Vítor Silva, Area director of Human Resources Portugal do InterContinental Lisbon, realça uma mudança estrutural no mercado de trabalho e a centralidade da proposta de valor ao colaborador.

Human Resources
11 de Maio 2026 | 13:20

«Os resultados deste 64.º Barómetro reforçam uma evidência cada vez mais clara na Gestão de Pessoas: a
atracção de talento deixou de ser um tema exclusivamente operacional para assumir um papel estratégico nas organizações. O facto de a maioria das respostas se concentrar entre os níveis “moderado” e “elevado” demonstra que, embora as empresas consigam ainda responder às suas necessidades, o esforço necessário para o fazer é hoje significativamente maior. Este contexto reflecte uma mudança estrutural no mercado de trabalho, onde os profissionais assumem uma posição mais exigente e selectiva. A proposta de valor ao colaborador ganha, assim, centralidade não apenas ao nível da compensação, mas também em dimensões como flexibilidade, propósito, desenvolvimento de carreira e bem-estar. As organizações que continuam a apostar exclusivamente em abordagens tradicionais de recrutamento tenderão a enfrentar maiores dificuldades.
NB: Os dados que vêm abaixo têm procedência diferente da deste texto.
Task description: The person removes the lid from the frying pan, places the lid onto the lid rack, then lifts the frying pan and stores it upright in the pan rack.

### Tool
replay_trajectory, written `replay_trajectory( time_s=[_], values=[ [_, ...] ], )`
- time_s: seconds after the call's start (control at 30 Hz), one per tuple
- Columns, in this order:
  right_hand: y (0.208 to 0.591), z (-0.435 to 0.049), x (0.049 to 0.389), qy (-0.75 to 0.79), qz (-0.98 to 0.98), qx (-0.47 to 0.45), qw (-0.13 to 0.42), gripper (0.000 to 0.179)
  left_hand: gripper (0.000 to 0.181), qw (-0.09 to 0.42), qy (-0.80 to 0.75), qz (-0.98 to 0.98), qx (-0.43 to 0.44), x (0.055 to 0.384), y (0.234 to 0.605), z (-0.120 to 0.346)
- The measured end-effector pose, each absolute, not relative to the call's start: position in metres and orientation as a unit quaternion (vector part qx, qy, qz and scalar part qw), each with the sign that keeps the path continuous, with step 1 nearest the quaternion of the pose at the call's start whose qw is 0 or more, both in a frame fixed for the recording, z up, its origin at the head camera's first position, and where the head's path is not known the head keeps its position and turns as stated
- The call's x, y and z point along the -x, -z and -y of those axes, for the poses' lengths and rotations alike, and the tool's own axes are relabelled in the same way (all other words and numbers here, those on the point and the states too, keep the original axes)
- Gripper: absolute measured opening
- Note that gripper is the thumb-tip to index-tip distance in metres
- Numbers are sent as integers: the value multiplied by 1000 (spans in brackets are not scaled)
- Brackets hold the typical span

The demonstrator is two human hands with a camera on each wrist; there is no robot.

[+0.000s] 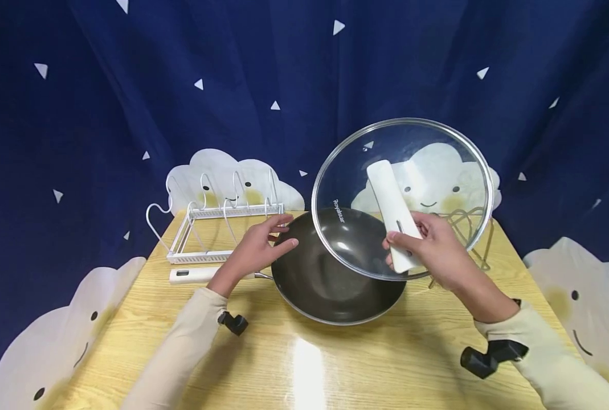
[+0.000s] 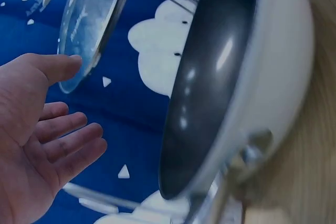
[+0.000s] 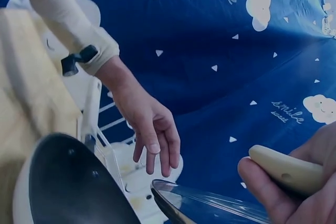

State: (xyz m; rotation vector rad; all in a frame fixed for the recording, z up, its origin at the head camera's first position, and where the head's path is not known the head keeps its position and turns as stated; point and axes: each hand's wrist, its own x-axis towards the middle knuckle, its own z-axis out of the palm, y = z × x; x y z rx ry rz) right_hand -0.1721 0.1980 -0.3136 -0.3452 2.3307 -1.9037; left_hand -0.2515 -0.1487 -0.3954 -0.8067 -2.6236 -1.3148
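My right hand grips the white handle of a round glass lid with a metal rim. The lid is tilted and held up over the right part of a dark wok. In the right wrist view the thumb and fingers close round the handle. My left hand hovers by the wok's left rim, above its white handle. Its fingers are spread and hold nothing; in the left wrist view the palm is bare and apart from the wok.
A white wire rack stands at the back left of the wooden table. Behind the lid at the right is a metal wire stand, partly seen through the glass. A blue curtain with clouds hangs behind the table.
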Motion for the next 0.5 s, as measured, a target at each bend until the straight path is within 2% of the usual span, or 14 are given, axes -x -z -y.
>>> replay_trajectory(
  time_s=[0.5],
  values=[
    [288,-242,173,468,-877,101,-37,37,53,28,452,849,271,280,383,89]
  ],
)
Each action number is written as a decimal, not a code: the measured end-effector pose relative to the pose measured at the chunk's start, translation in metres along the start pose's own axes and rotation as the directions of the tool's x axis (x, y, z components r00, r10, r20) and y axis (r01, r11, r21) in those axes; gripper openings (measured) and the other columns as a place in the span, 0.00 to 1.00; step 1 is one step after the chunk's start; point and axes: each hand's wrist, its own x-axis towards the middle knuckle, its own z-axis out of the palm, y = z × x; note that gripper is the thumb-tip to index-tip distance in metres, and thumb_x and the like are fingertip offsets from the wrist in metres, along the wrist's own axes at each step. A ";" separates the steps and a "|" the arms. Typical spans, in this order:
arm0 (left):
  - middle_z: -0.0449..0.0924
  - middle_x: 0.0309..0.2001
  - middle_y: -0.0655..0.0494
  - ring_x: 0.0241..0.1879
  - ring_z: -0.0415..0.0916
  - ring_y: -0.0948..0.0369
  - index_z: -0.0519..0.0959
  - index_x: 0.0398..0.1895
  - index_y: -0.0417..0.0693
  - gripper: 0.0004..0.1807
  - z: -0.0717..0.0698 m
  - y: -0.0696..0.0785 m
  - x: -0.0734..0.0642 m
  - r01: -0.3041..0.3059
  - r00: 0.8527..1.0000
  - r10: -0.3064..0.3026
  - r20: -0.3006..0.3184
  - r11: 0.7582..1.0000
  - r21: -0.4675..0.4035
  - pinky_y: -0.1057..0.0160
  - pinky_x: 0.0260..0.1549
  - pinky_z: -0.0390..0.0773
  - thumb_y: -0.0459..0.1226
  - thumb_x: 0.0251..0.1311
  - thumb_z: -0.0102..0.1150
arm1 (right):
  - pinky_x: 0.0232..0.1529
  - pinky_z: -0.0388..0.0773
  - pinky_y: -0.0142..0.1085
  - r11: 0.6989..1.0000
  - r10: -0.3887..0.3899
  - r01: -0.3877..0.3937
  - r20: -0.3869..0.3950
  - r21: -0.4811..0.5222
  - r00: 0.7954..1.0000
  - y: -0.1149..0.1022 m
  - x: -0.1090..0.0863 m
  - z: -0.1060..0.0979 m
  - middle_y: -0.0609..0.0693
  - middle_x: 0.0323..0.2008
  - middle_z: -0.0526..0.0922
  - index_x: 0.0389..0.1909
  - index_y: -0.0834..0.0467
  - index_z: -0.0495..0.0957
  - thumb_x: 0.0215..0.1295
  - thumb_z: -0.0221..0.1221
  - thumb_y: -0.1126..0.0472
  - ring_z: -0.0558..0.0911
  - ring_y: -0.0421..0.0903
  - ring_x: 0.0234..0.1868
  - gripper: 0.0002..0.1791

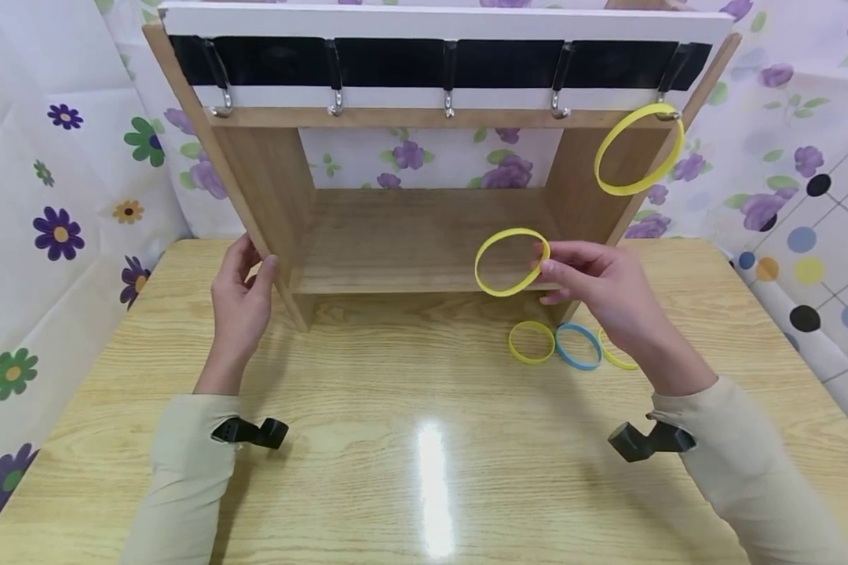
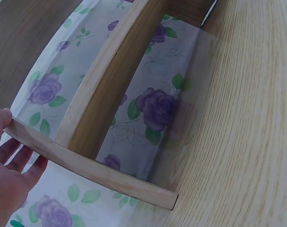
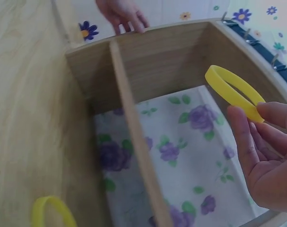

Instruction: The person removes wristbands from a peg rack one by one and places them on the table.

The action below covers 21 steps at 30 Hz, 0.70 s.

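Note:
My right hand (image 1: 604,286) pinches a yellow silicone wristband (image 1: 512,263) between thumb and fingertips, in front of the shelf board of a wooden rack (image 1: 424,235). In the right wrist view the band (image 3: 231,92) juts out from the fingertips. My left hand (image 1: 243,302) grips the front edge of the rack's left side panel (image 2: 101,168), thumb on one face and fingers on the other. Another yellow wristband (image 1: 639,149) hangs from the rightmost hook (image 1: 667,115) of the rack.
On the table (image 1: 353,471), by the rack's right foot, lie a yellow wristband (image 1: 532,360), a blue wristband (image 1: 578,366) and another yellow wristband (image 1: 620,364) partly behind my right wrist. Several metal hooks (image 1: 448,106) line the rack's black strip (image 1: 389,63).

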 end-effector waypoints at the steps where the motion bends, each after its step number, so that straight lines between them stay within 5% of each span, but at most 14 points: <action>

Por outro lado, o facto de 12% das empresas referirem desafios apenas em perfis muito específicos evidencia um desalinhamento crescente entre as competências disponíveis e as necessidades do negócio, sobretudo em áreas mais técnicas e especializadas. Este ponto reforça a importância de estratégias integradas de reskilling e upskilling, bem como de uma maior proximidade entre empresas e ecossistemas de talento. Importa também destacar que a relativa baixa expressão do nível “muito elevado” (7%) pode indicar uma maior maturidade das organizações na forma como gerem o talento, nomeadamente através do reforço da marca empregadora e de práticas mais ágeis e personalizadas de atracção.

Neste enquadramento, a Gestão de Pessoas é chamada a assumir um papel cada vez mais holístico: não basta atrair, é fundamental criar experiências consistentes e diferenciadoras ao longo de todo o ciclo de vida do colaborador. A retenção, o engagement e o desenvolvimento interno tornam-se, assim, pilares indissociáveis de uma estratégia eficaz, num mercado em rápida evolução e onde o talento continua a ser um dos principais factores de vantagem competitiva.»

 

Este testemunho foi publicado na edição de Abril (nº. 184) da Human Resources, no âmbito do seu LXIV Barómetro.